> **WHAT TO WORK ON**: Only the lines containing "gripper" should appear in the answer, copied from the listing below.
★ ★ ★ ★ ★ ★ ★
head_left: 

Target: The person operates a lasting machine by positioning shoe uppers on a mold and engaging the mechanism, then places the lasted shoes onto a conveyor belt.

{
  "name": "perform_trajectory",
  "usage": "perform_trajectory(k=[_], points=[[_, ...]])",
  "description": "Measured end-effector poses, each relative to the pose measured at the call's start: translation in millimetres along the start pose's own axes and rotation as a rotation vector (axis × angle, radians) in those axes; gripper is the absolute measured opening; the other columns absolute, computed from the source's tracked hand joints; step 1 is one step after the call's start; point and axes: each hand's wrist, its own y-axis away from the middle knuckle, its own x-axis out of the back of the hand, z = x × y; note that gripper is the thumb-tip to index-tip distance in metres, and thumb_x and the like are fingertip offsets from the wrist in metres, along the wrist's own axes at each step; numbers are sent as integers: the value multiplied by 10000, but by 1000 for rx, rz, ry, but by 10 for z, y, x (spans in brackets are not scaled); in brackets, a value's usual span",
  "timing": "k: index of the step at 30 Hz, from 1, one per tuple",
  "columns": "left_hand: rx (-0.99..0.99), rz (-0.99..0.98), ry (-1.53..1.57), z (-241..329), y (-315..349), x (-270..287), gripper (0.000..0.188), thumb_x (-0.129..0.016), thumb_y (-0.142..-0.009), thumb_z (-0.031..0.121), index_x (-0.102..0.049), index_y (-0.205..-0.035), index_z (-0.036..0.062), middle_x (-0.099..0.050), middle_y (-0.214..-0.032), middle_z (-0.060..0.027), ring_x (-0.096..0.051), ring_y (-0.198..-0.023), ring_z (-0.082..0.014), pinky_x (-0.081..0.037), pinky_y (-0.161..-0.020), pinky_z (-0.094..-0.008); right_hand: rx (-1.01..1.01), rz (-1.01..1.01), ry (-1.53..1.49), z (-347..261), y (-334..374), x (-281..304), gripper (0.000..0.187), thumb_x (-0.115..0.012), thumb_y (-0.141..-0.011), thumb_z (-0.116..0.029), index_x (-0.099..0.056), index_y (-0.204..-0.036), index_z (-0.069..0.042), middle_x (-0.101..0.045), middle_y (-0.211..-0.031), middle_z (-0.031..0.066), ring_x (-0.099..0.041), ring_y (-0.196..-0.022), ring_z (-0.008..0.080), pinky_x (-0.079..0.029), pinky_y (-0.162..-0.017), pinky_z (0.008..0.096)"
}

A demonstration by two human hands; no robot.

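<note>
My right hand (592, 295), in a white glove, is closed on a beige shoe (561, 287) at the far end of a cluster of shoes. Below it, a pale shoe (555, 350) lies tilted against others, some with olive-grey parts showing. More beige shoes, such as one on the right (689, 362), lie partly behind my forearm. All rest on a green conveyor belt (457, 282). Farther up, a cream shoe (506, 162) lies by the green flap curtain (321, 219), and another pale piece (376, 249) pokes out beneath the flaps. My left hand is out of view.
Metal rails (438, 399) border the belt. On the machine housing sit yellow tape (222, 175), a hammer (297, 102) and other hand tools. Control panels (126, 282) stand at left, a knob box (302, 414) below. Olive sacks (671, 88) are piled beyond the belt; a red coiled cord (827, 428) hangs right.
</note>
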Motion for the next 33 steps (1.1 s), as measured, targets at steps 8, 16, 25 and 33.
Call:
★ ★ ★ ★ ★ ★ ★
> **SOLUTION TO THE EXERCISE**:
  "description": "Measured end-effector poses, each relative to the pose measured at the call's start: translation in millimetres along the start pose's own axes and rotation as a rotation vector (axis × angle, radians) in those axes; gripper is the absolute measured opening; the other columns absolute, computed from the source's tracked hand joints; step 1 is one step after the call's start; point and axes: each hand's wrist, its own y-axis away from the middle knuckle, its own x-axis out of the back of the hand, z = x × y; note that gripper is the thumb-tip to index-tip distance in metres, and thumb_x and the like are fingertip offsets from the wrist in metres, along the wrist's own axes at each step; numbers are sent as integers: the value multiplied by 10000, but by 1000 for rx, rz, ry, but by 10 for z, y, x (spans in brackets are not scaled); in brackets, a value's usual span",
  "columns": "left_hand: rx (-0.99..0.99), rz (-0.99..0.98), ry (-1.53..1.57), z (-241..329), y (-315..349), x (-270..287), gripper (0.000..0.188), thumb_x (-0.129..0.016), thumb_y (-0.142..-0.009), thumb_z (-0.031..0.121), index_x (-0.102..0.049), index_y (-0.205..-0.035), index_z (-0.036..0.062), middle_x (-0.099..0.050), middle_y (-0.214..-0.032), middle_z (-0.060..0.027), ring_x (-0.096..0.051), ring_y (-0.198..-0.023), ring_z (-0.082..0.014), pinky_x (-0.081..0.037), pinky_y (-0.161..-0.020), pinky_z (-0.094..-0.008); right_hand: rx (-1.01..1.01), rz (-1.01..1.01), ry (-1.53..1.49), z (-347..261), y (-334..374), x (-281..304), gripper (0.000..0.187), thumb_x (-0.115..0.012), thumb_y (-0.141..-0.011), thumb_z (-0.116..0.029), index_x (-0.099..0.056), index_y (-0.204..-0.036), index_z (-0.069..0.042), middle_x (-0.101..0.045), middle_y (-0.211..-0.031), middle_z (-0.031..0.066), ring_x (-0.099..0.041), ring_y (-0.196..-0.022), ring_z (-0.008..0.080), pinky_x (-0.079..0.029), pinky_y (-0.162..-0.017), pinky_z (0.008..0.096)"

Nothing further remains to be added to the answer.